Powderhouse Hill is a small, volunteer-run ski area located in South Berwick, Maine. The single, 800 foot long rope tow takes about 40 seconds to reach the top of the hill (and probably less than that to get down). The tow is uniquely powered by a converted 1938 Ford pickup truck that is encased by a shed at the top. Powderhouse is a throwback to the early days of skiing in New England, before snowmaking, high speed chairs, and $100 lift tickets made skiing accessible only to those with deep pockets and luxury SUVs. Powderhouse Hill has no snowmaking ability so it relies on natural snow to be open during the season. Locals know to check their Facebook page to see if the hill is open on any given day during ski season. Open days are celebrated by the faithful.
Powderhouse is the smallest of Maine’s 20 ski hills, with 3 trails, 1 lift, and 175 vertical feet of family-friendly skiing. It has lights for night skiing and a small chalet at the bottom of the hill that sells tickets and serves food. As of 2021, a lift ticket will set you back a whopping $5 (cash only). The hill is only open a total of 12 hours per week: Wednesday and Friday nights from 7-9 and 12-4 on the weekends. Grooming is done by a snowmobile pulling a cross country ski groomer. Bring your own gear, because they do not have equipment rentalsm, though you’ll probably find free duct tape to help protect your mittens from the ravages of the rope.
It is run entirely by a small, but dedicated group of volunteers, and has been a part of the South Berwick community for a long time. Generations of local kids have learned how to ski at Powderhouse – walking or getting dropped off for the afternoon. It is jointly maintained by the town and the nonprofit Powderhouse Ski Club.
As Dan Boyle, President of the Ski Club said:
“We’ve always been a place where people pack a lunch and change in the parking lot or bring chairs to sit around our firepit. This is how your parents skied.”
Legend has it that around 1939, William Hardy, a 24 year old South Bewick local and “ski enthusiast”, built the first rope tow on the Powderhouse slope. That makes Powderhouse one of the oldest lift-serviced ski areas in New England, What actually powered that first rope tow is unclear (perhaps a Model A). Sometime in the late 1950s, Hardy rehabbed an old Ford V8 pickup and drove it further up the slope where he converted it so that one rear wheel could run the lift. A neighbor who worked for the phone company got some recycled telephone poles to set on the hill to run the lift lines. Sometime in the 1960s or 1970s, the V-8 engine was replaced with a 37 horsepower air-cooled 4-cyclinder engine which powers the lift to this day.

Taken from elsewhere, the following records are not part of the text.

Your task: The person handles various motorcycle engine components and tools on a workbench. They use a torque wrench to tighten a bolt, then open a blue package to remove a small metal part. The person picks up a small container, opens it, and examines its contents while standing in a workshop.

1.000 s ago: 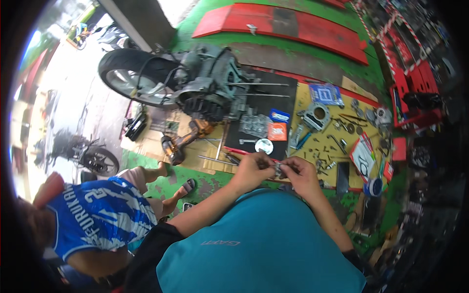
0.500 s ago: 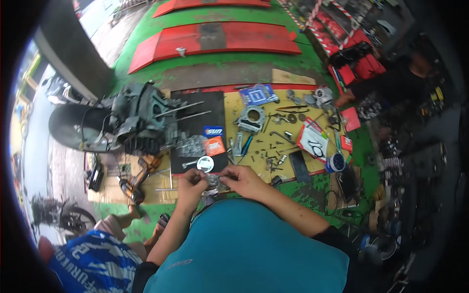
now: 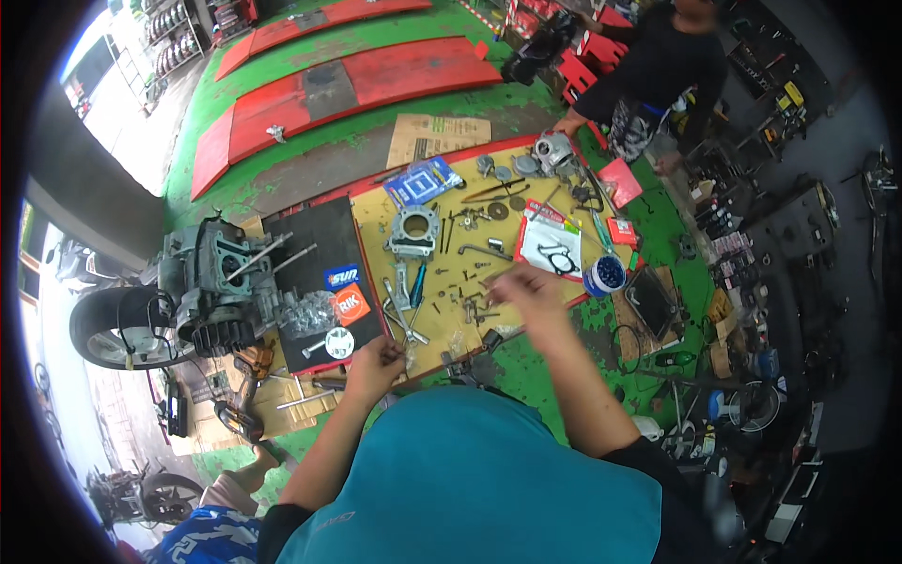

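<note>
My left hand [image 3: 378, 365] is closed in a pinch at the near edge of the board, beside a clear plastic wrapper [image 3: 411, 354]; what its fingers hold is too small to make out. To its left, a piston [image 3: 339, 343] with a pale round crown lies on the black mat [image 3: 303, 246]. My right hand [image 3: 528, 293] hovers over the yellow board [image 3: 376, 226], blurred, fingers bent downward, close to scattered bolts [image 3: 474, 306]. Whether it holds anything is unclear. Beyond the bolts are a cylinder block [image 3: 413, 231] and a black-handled tool [image 3: 417, 285].
An engine [image 3: 221, 273] with a wheel [image 3: 117, 324] stands left. A blue tub [image 3: 604, 276], gasket packet [image 3: 550, 246] and cylinder head [image 3: 552, 150] lie right. A power drill [image 3: 246, 381] rests on cardboard. Another person [image 3: 662, 66] is at the far right; someone in blue [image 3: 211, 536] sits lower left.
My hands, together before, are now apart. The right one has swung right and forward over the bolts; the left stays near the board's edge. The view has turned, and the person at right stands nearer the board.
</note>
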Motion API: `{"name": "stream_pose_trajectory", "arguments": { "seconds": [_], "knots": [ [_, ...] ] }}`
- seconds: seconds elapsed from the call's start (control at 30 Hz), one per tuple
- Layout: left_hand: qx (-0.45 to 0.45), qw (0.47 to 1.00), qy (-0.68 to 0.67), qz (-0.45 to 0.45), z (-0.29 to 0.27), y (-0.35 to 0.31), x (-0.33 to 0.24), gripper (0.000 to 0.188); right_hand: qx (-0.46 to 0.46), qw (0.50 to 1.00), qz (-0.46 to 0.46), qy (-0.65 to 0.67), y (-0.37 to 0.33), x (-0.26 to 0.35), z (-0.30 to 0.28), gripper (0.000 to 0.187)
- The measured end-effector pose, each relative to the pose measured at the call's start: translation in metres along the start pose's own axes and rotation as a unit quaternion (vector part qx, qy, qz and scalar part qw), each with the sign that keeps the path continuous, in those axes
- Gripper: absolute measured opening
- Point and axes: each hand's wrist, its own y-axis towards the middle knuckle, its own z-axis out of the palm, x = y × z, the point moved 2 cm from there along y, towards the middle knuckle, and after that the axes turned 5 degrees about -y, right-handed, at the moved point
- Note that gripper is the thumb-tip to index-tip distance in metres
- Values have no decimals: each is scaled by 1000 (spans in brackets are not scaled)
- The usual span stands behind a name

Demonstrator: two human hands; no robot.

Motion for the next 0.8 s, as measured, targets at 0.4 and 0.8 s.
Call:
{"name": "stream_pose_trajectory", "arguments": {
  "seconds": [0.4, 0.8],
  "knots": [
    [34, 964, 260, 40, 83, 55, 51, 18, -247, 962, -118, -13, -32, 31, -124, 11],
    [-64, 968, 237, 45, 119, 78, 61, 33, -96, 991, 50, -75, -41, -106, -145, 9]
  ]
}}
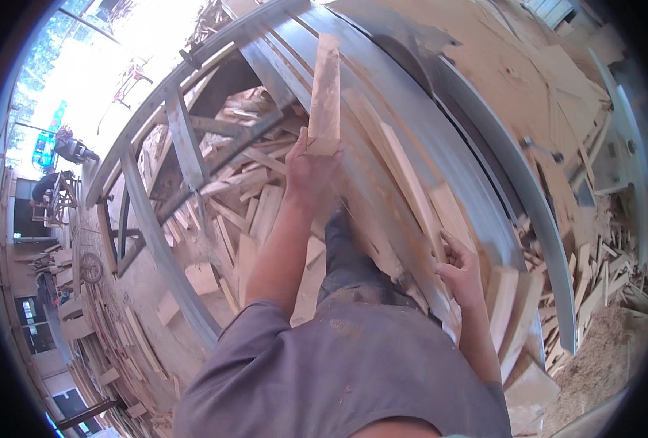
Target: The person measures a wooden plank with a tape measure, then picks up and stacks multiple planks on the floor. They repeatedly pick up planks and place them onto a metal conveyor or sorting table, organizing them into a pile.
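Note:
My left hand (311,164) is closed round the near end of a short, squared wooden board (324,95), which points away from me over the metal machine table (455,171). A long, thin wooden strip (410,179) lies along the table to the right of that board. At the near end of the strip is my right hand (461,270), its fingers curled and its thumb against the wood. Its grip there looks light, and the palm side is partly hidden.
A metal frame with crossbars (185,139) stands at the left, with a heap of wood offcuts (265,208) beneath and beside it. A curved metal rail (535,197) runs along the right. More boards (517,306) stand near my right forearm, and sawdust (594,372) covers the ground beyond.

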`<state>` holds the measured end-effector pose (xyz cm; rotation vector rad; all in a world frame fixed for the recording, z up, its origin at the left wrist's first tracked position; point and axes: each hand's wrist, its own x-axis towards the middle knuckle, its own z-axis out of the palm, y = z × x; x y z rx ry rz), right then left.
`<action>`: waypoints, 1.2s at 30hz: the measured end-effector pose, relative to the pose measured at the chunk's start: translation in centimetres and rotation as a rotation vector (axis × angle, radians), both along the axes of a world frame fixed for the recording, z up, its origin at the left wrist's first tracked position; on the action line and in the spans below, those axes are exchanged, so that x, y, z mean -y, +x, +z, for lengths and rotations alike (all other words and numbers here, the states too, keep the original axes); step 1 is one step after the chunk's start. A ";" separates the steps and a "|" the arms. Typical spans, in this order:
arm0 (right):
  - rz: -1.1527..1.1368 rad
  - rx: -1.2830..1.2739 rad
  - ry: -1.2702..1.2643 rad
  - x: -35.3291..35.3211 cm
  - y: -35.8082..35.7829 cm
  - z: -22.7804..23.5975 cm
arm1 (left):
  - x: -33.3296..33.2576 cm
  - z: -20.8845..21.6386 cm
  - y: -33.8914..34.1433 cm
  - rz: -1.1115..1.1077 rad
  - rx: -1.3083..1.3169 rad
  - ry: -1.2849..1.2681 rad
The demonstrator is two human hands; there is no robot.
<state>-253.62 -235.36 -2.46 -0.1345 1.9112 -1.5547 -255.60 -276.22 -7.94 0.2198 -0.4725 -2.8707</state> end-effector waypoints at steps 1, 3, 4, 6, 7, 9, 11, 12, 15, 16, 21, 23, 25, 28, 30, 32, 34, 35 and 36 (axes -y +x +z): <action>-0.068 0.216 -0.133 -2.5 1.2 1.7 | -3.0 0.3 1.0 0.016 -0.047 -0.026; -0.082 0.197 -0.281 -7.3 5.5 3.6 | -8.2 0.9 3.0 0.013 -0.067 0.043; -0.104 0.172 -0.345 -9.7 7.5 4.8 | -11.1 1.0 3.1 -0.005 -0.088 0.090; -0.164 0.197 -0.325 -13.3 9.9 6.8 | -16.0 0.7 4.4 -0.018 -0.123 0.138; -0.191 0.224 -0.310 -14.9 10.6 7.3 | -18.1 0.8 5.0 -0.026 -0.137 0.157; -0.234 0.275 -0.335 -18.3 11.3 8.1 | -22.4 0.8 5.4 -0.002 0.003 0.224; -0.361 0.258 -0.330 -20.3 11.7 9.4 | -26.3 1.5 5.3 -0.018 0.075 0.187; -0.425 0.248 -0.327 -21.4 11.7 9.8 | -28.0 1.9 5.1 -0.039 0.076 0.122; -0.458 0.202 -0.303 -25.6 11.6 8.6 | -32.3 3.1 3.3 -0.077 0.108 -0.087; -0.451 0.194 -0.308 -26.8 11.1 8.2 | -33.3 3.3 2.4 -0.075 0.120 -0.170; -0.418 0.149 -0.206 -31.0 9.9 9.0 | -39.9 2.9 -2.5 -0.102 0.333 -0.464; -0.404 0.129 -0.173 -32.4 9.6 9.0 | -42.5 2.7 -4.8 -0.110 0.401 -0.542; -0.417 0.132 -0.124 -33.2 9.5 9.5 | -45.3 2.4 -7.0 -0.117 0.499 -0.620; -0.411 0.121 -0.041 -34.2 9.5 10.1 | -47.8 -0.9 -10.4 -0.042 0.556 -0.790; -0.397 0.112 -0.017 -36.0 10.0 9.8 | -48.2 2.2 -10.7 -0.087 0.573 -0.798; -0.366 0.147 0.036 -37.3 10.2 9.8 | -47.9 -0.3 -11.7 0.012 0.566 -0.954; -0.379 0.153 0.065 -38.0 10.3 9.3 | -46.6 -0.8 -11.7 -0.104 0.690 -1.164; -0.384 0.152 0.074 -38.1 10.3 9.1 | -46.0 -0.7 -11.8 -0.160 0.746 -1.274; -0.396 0.143 0.094 -38.2 10.2 9.1 | -46.4 -1.1 -11.8 -0.085 0.721 -1.433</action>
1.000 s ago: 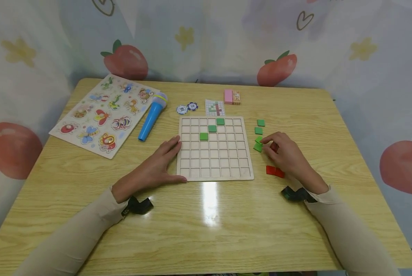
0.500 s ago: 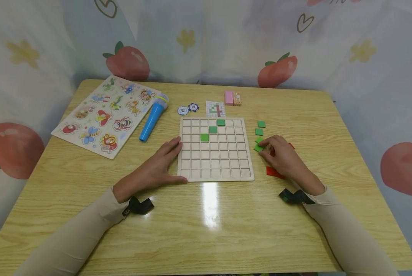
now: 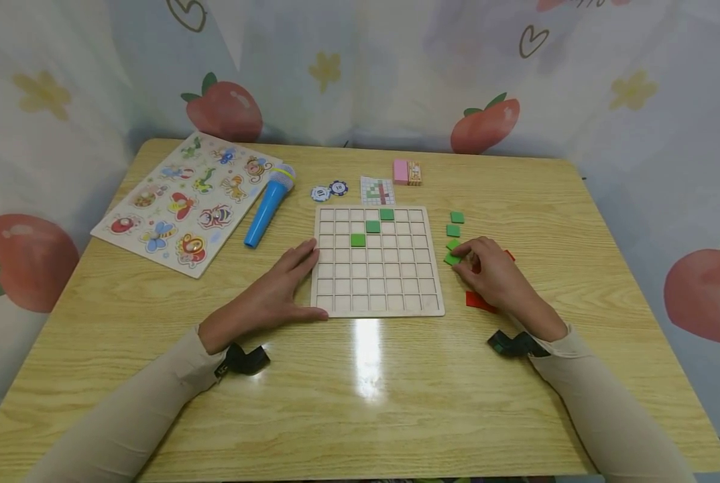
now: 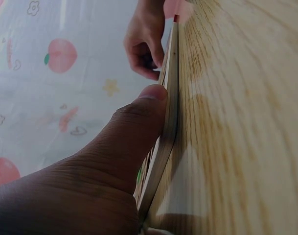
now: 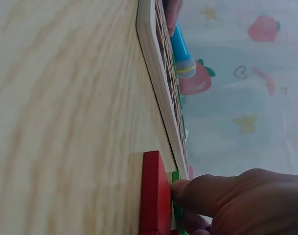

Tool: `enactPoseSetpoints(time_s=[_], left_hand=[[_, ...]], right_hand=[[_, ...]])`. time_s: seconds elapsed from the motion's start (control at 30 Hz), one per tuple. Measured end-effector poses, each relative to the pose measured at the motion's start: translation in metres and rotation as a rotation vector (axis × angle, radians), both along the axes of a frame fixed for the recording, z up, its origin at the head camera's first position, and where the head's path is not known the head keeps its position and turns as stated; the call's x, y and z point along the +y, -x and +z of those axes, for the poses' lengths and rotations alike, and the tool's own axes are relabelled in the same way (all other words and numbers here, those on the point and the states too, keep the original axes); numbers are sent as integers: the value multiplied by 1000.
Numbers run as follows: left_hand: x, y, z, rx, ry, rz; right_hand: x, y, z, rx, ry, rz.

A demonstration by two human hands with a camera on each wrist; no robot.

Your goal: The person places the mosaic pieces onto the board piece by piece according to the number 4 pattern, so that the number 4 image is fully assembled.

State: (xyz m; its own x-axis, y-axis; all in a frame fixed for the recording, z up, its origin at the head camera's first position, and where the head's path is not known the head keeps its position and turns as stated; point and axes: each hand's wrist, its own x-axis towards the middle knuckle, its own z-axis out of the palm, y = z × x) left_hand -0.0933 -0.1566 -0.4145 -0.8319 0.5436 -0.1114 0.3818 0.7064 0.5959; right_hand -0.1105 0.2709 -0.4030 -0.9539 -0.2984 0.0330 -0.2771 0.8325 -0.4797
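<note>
A wooden table (image 3: pixel 360 402) fills the lower frame of the head view, and at its centre lies a square grid board (image 3: pixel 377 261) with three green tiles (image 3: pixel 371 227) set in cells in its upper part. At the upper left of the table sits an animal puzzle board (image 3: pixel 188 201), with a blue toy microphone (image 3: pixel 268 206) just to its right. The left hand (image 3: pixel 272 292) rests flat against the grid board's left edge, fingers straight and together, its thumb pressed along the board's lower left rim, as the left wrist view shows. Right of the board, the right hand (image 3: pixel 495 275) has curled fingers pinching a green tile (image 3: pixel 452 259) that lies on the table close to the board's right edge. More loose green tiles (image 3: pixel 456 217) lie just above it, and a red tile (image 3: pixel 477 302) lies partly under the hand. Near the upper edge sit two poker chips (image 3: pixel 328 191), a pattern card (image 3: pixel 376 190) and a pink box (image 3: pixel 406 172).
</note>
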Motion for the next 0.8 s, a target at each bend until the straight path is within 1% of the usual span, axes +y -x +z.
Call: enactPoseSetpoints(time_s=[0.17, 0.33, 0.63, 0.8], left_hand=[[0, 0, 0, 0, -4, 0], [-1, 1, -1, 1, -5, 2], [-2, 0, -1, -8, -10, 3], [-1, -1, 0, -14, -7, 3]], right_hand=[[1, -1, 1, 8, 4, -13], [0, -2, 7, 19, 10, -14], [-9, -1, 21, 57, 20, 52], [-23, 0, 31, 23, 11, 79]])
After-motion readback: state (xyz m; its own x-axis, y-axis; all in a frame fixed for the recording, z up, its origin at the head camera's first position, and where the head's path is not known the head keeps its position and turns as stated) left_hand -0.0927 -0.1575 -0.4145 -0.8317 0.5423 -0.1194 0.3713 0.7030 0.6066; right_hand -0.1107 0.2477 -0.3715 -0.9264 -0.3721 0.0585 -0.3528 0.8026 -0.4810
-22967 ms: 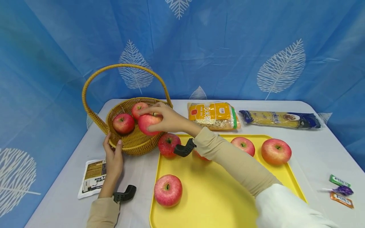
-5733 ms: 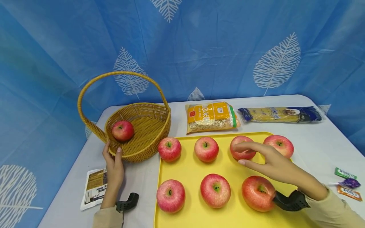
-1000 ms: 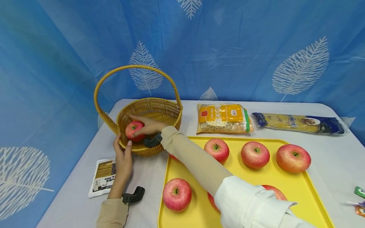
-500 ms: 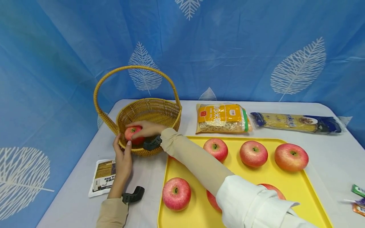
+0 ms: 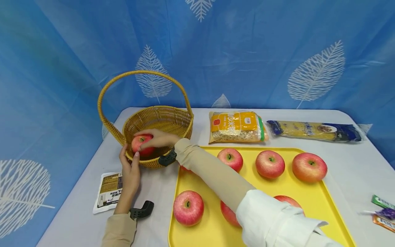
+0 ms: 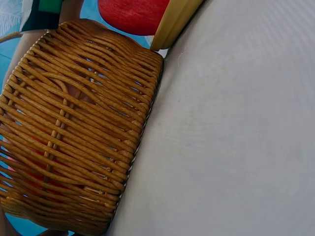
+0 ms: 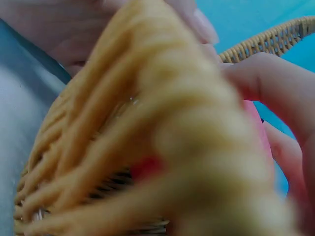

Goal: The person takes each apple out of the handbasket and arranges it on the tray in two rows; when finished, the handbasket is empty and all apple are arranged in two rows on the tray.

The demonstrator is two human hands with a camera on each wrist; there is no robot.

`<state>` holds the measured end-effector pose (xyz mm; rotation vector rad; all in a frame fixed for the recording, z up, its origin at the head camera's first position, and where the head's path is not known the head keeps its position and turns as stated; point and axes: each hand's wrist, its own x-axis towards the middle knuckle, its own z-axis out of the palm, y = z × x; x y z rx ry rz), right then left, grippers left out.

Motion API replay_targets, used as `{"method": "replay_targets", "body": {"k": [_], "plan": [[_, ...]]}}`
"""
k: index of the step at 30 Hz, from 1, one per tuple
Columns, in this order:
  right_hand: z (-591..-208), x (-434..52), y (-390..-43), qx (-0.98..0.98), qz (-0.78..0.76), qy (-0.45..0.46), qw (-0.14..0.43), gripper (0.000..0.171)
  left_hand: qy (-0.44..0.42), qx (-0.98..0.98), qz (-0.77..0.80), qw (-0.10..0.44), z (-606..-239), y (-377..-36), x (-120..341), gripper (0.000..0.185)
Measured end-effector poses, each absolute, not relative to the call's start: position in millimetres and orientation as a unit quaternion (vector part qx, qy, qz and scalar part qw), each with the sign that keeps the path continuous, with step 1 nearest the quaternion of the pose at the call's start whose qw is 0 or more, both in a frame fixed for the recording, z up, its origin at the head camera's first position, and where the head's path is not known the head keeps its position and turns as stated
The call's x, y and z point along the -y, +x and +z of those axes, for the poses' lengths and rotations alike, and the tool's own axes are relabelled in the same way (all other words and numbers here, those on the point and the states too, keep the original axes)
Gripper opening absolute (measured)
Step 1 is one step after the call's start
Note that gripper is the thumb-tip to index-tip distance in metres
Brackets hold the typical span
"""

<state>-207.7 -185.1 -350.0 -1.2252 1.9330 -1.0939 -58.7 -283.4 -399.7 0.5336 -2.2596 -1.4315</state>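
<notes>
Woven from golden wicker, the round basket with a tall hoop handle (image 5: 172, 120) sits on the grey table (image 5: 160, 185), just beside the flat yellow plastic tray (image 5: 216, 185). Inside the basket is one round red apple (image 5: 140, 143), and it looks like the only one in there. The right hand (image 5: 157, 139) reaches in and curls its fingers over this apple, holding it near the front wall. The left hand (image 5: 129, 168) grips the basket's front rim with thumb and fingers to keep it steady. Six more red apples (image 5: 270, 164) sit on the tray in two rows, and a seventh peeks out behind the right sleeve. So the job looks almost done: the tray is nearly full, and the basket apple is the last one left to go. Behind the tray lie a yellow bag of grain (image 5: 236, 126) and a long blue pack of noodles (image 5: 311, 129).
</notes>
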Motion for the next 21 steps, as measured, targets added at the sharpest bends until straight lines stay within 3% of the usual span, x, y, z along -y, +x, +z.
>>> {"method": "replay_targets", "body": {"k": [21], "plan": [[-329.4,136.4,-220.0,-0.717,-0.466,-0.408,0.320,0.057,0.185,0.813,-0.511,0.210,-399.9,-55.8,282.0,0.056]]}}
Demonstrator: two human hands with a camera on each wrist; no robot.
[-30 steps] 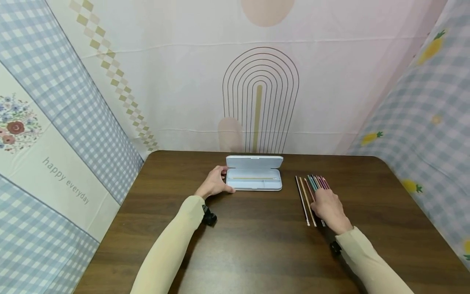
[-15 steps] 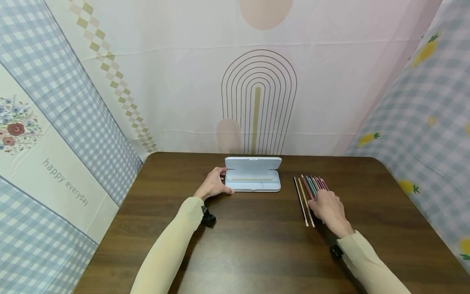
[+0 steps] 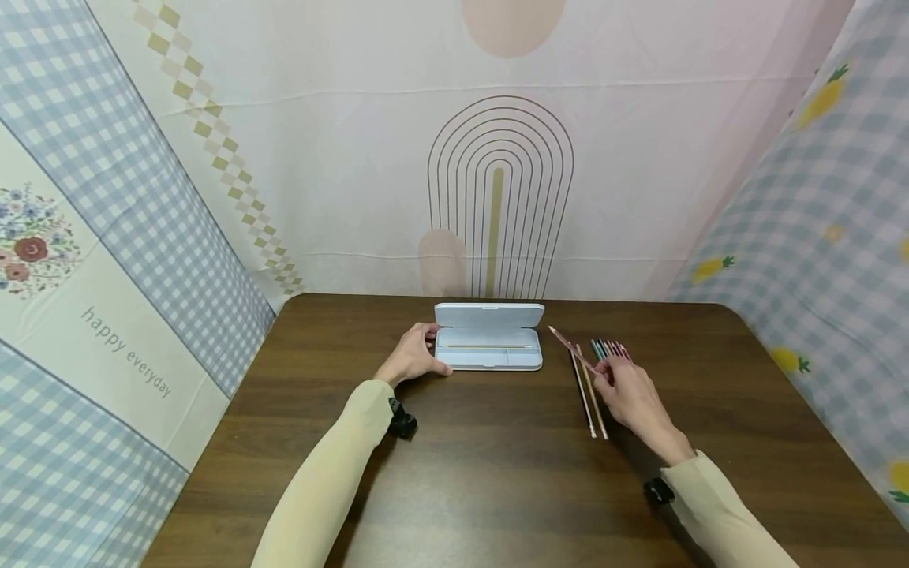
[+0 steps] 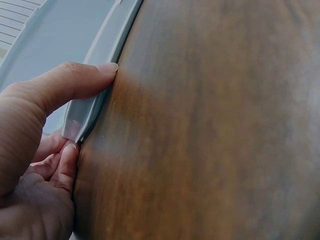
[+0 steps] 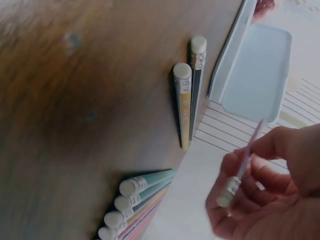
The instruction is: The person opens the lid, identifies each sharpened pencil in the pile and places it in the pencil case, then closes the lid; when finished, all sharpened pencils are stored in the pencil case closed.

In the late 1970s, things looked bleak and the area went unused for a few years. It was reopened when the Powderhouse Hill Ski Club took over the hill in the 1981-1982 ski season. The chalet at the base was rebuilt in 1985. and the National Guard came in with construction equipment and upgraded the entry road and created the parking lot.
The area faced possible closure again in the early 1990s when liability concerns forced the club to put the area up for sale. Luckily, the town of South Berwick stepped up and purchased the area and it became part of the town’s Recreational Department.
Since then, the rope tow has been rebuilt, the lodge has had structural work done, and lighting has been improved. In 2013, the area even borrowed snow guns from “a big area up North” to see if they could stretch the season out a bit.
The Powderhouse Hill Name
The hill is named after the powderhouse that once graced the hill. Back in colonial times, towns built powderhouses in remote locations to keep the local militia’s supply of gunpowder both safe and dry. Explosions still occurred, but they wouldn’t destroy a neighborhood if they occured. In 1809, when North Berwick, South Berwick and Berwick were all one town, a town meeting called for the construction of a powder house and it was suggested that it be built on Butler’s Hill (named after early settlers of Berwick) which subsequently was named Powderhouse Hill. In 1851, arsonists burned a few buildings, including the powderhouse.